Hi all,
One of the machinists at work is looking at buying a Microkinetics lathe. Does anyone have experience with one and/or recommend anything else in that price range?
TIA,
Kevin
Hi all,
One of the machinists at work is looking at buying a Microkinetics lathe. Does anyone have experience with one and/or recommend anything else in that price range?
TIA,
Kevin
Take a look at the Shopmaster- SHOPMASTER USA | CNC Machine and Tooling
Their machine is a solid 17 X 30 lathe plus mill. They use VFD controls, Gecko drives and Mach III software. Lathe can do threading, CSS etc.
Thanks smallblock, I passed that along. Anyone else?
I have also wondered about the Microkenetics and the Bolton lathe.
Bob La Londe
http://www.YumaBassMan.com
You must mean the Syil. The Novakon in the link I provided looks pretty sharp. I just threw in the Syil because of the price. Neither is very big.

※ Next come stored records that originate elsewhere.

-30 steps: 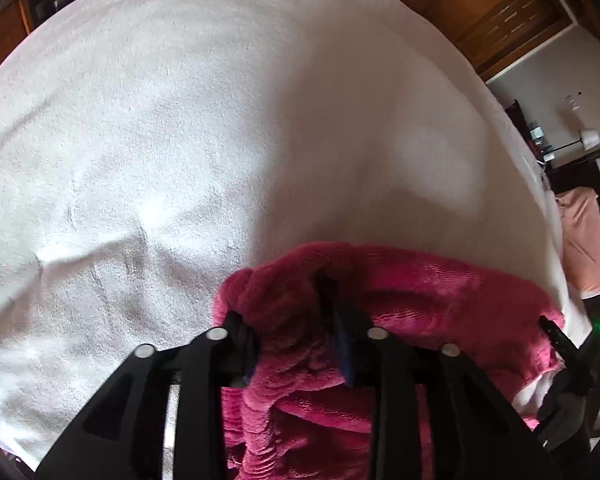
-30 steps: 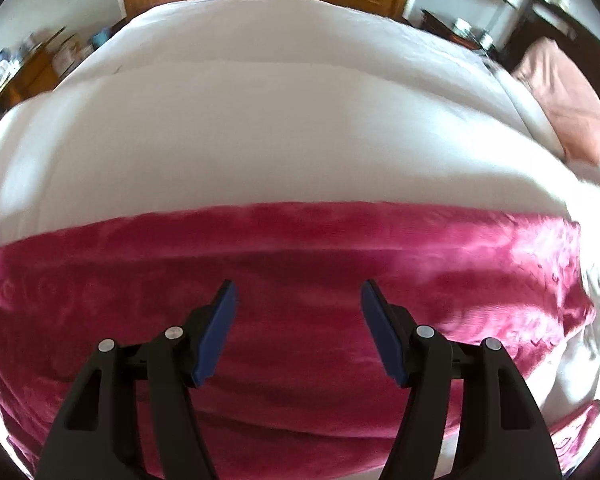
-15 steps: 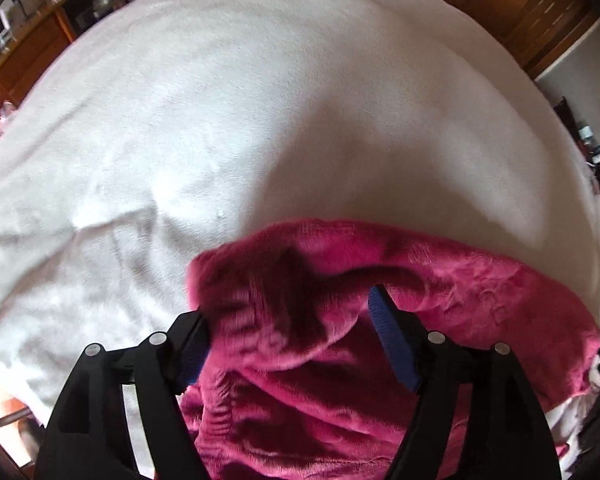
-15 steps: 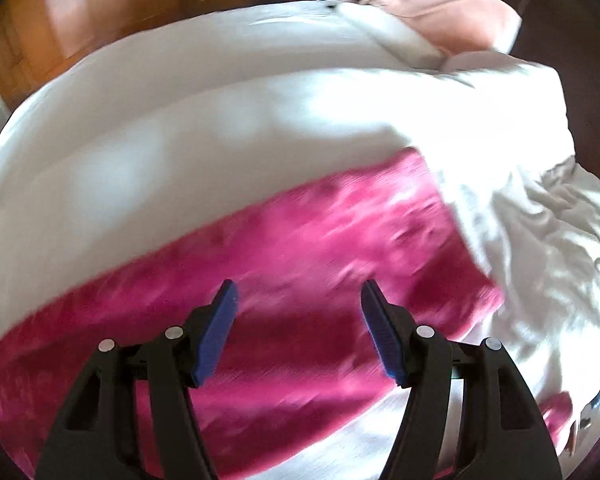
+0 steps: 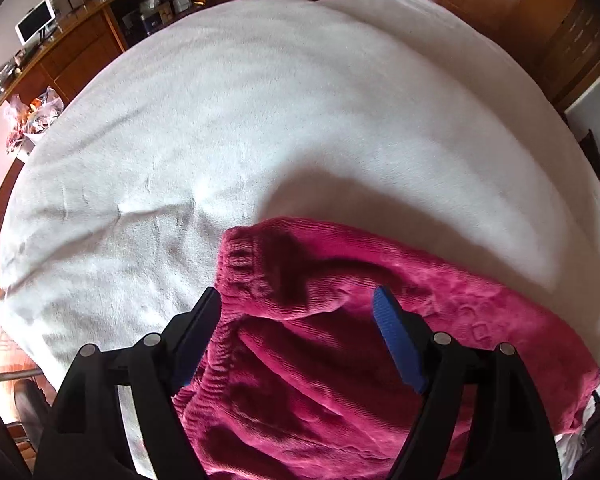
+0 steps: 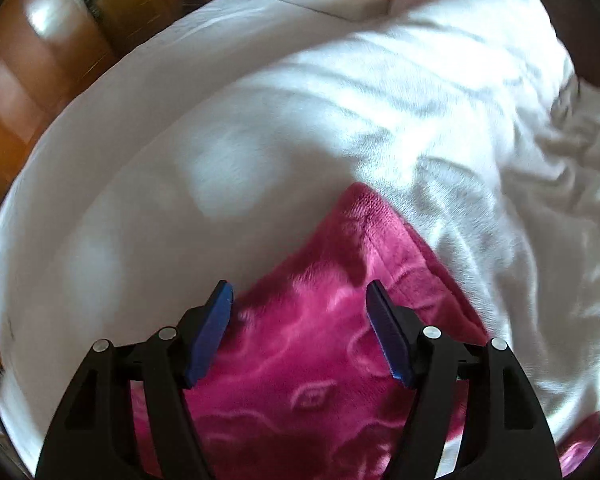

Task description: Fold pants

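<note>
The fuzzy magenta fleece pants [image 5: 360,344] lie spread on the white plush blanket [image 5: 260,120] covering the bed. The left hand-held gripper [image 5: 298,304] hovers over their ribbed waistband, jaws apart and empty. The right hand-held gripper [image 6: 298,300] hangs equally wide and empty above a pointed corner of the fabric [image 6: 364,220].

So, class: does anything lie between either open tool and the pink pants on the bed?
Nothing visible does. The left tool is open directly over the ribbed waistband of the pink pants, and the right tool is open over a corner of them. Only the white blanket surrounds them.
</note>
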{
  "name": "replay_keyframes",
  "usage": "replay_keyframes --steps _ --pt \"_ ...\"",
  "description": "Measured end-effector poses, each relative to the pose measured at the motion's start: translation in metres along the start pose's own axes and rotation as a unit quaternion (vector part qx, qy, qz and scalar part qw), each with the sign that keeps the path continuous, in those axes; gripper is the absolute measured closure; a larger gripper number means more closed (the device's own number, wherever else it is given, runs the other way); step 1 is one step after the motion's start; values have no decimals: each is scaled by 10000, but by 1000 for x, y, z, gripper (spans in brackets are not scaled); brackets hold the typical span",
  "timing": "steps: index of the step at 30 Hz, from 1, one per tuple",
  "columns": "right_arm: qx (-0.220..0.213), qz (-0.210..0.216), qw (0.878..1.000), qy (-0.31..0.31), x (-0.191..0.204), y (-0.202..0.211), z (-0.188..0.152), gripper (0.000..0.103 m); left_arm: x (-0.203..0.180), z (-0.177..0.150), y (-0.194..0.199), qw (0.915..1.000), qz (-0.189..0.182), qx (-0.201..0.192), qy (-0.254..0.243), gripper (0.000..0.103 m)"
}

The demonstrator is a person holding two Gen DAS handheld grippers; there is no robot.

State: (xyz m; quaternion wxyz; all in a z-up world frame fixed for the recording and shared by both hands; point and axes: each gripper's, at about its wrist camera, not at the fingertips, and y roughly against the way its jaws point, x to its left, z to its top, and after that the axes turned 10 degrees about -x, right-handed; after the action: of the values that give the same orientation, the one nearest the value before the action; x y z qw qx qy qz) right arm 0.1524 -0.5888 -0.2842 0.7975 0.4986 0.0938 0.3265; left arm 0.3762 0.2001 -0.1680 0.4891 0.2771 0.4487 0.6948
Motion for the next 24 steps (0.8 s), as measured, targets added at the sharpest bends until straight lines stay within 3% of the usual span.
replay_keyframes --steps 3,7,13,15,24 --pt "167 -35 9995 -249 -9 -17 6 33 -5 3 7 9999 -89 -4 72 25" --pt "281 -144 9994 -115 -10 -29 4 33 -10 13 4 9990 -284 84 332 25" --pt "112 -363 9987 346 -2 -25 -8 35 -1 21 -44 9900 -400 473 1269 25" --pt "80 -451 9979 451 2 -23 -13 43 3 25 -57 9841 -388 581 1633 25" --pt "87 -502 9972 553 -4 -16 -23 44 14 33 -122 9669 340 1379 2118 25"
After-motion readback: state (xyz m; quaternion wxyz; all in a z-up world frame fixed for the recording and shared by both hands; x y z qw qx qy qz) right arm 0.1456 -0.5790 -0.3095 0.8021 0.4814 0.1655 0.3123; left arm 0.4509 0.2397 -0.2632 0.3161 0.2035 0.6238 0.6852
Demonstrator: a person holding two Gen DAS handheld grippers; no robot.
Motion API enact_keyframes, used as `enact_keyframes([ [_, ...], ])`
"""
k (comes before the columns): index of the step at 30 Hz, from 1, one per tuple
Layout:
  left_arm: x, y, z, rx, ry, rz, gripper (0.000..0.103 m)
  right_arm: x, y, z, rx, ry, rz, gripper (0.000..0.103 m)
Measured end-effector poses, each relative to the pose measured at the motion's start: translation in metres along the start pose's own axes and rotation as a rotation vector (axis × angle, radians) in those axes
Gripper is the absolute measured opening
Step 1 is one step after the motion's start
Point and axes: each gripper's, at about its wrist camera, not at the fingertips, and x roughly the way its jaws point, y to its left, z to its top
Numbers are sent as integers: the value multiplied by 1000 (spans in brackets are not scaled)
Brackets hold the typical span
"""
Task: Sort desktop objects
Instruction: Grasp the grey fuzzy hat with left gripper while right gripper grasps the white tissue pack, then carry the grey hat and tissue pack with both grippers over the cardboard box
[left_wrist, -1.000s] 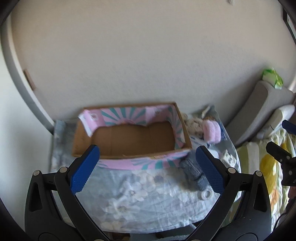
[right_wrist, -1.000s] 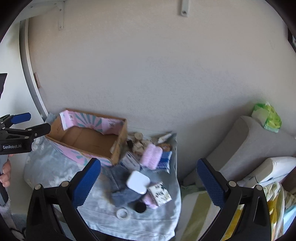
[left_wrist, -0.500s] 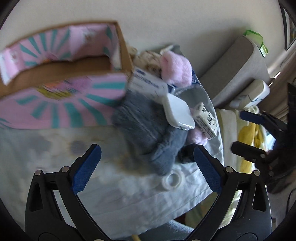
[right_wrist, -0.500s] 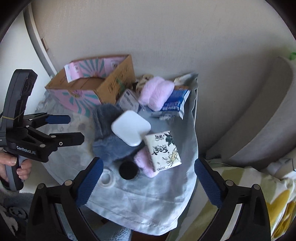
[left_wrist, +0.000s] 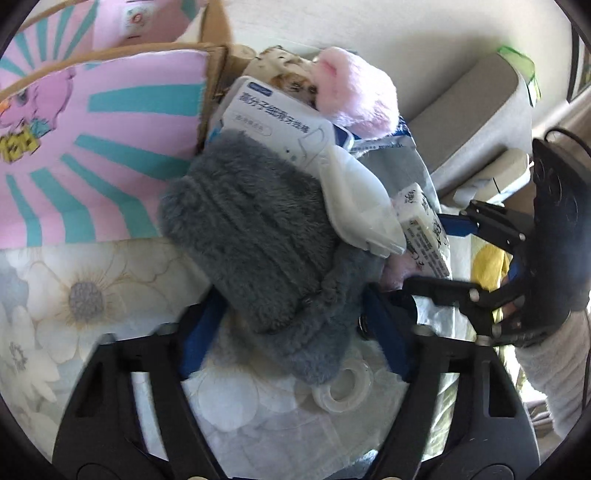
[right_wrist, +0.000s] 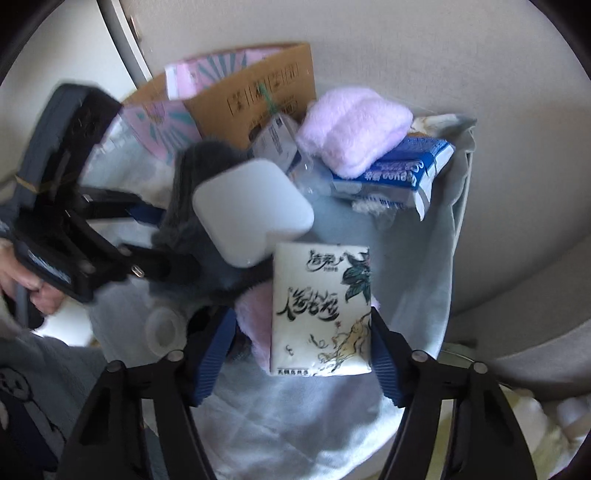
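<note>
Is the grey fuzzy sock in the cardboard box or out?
Out. The grey fuzzy sock lies on the floral cloth, beside the cardboard box.

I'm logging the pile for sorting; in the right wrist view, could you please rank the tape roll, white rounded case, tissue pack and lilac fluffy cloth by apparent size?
1. Tissue pack, though it lies nearest the camera.
2-3. White rounded case and lilac fluffy cloth: too alike to rank.
4. Tape roll, clearly smallest.

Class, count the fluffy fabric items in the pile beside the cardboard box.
3 visible: a grey one between the left gripper fingers, a pink one near the wall, another pink one under the tissue pack. More may be hidden.
</note>
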Motion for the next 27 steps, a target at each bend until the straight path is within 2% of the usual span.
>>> enact_keyframes([
  [3,1,-4,1,-5,5,4,32,0,-6,2,17,-1,12,46],
  [8,-8,-8,2,-12,-17,5,23,-1,-7,4,48,-17,14,42],
  [13,-33,-16,9,11,-30,23,22,-24,-3,5,78,-26,8,42],
  [20,-81,-29,10,28,-93,45,22,-44,15,11,77,-46,3,42],
  [22,-111,-15,7,34,-112,48,22,-47,22,15,68,-47,-4,42],
  [27,-147,-20,18,35,-173,59,22,-65,25,19,52,-51,-20,42],
])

I am not sure which axis is the Y axis on a lathe. The Z-axis ballscrew clearly does not have a screw cover that I can see though. The X-axis screw appears to be inside the cross slide (as is normal) and not exposed at all. It does look like the picture may have been taken inside a house or office rather than in a warehouse, but most basements don't have sliding doors.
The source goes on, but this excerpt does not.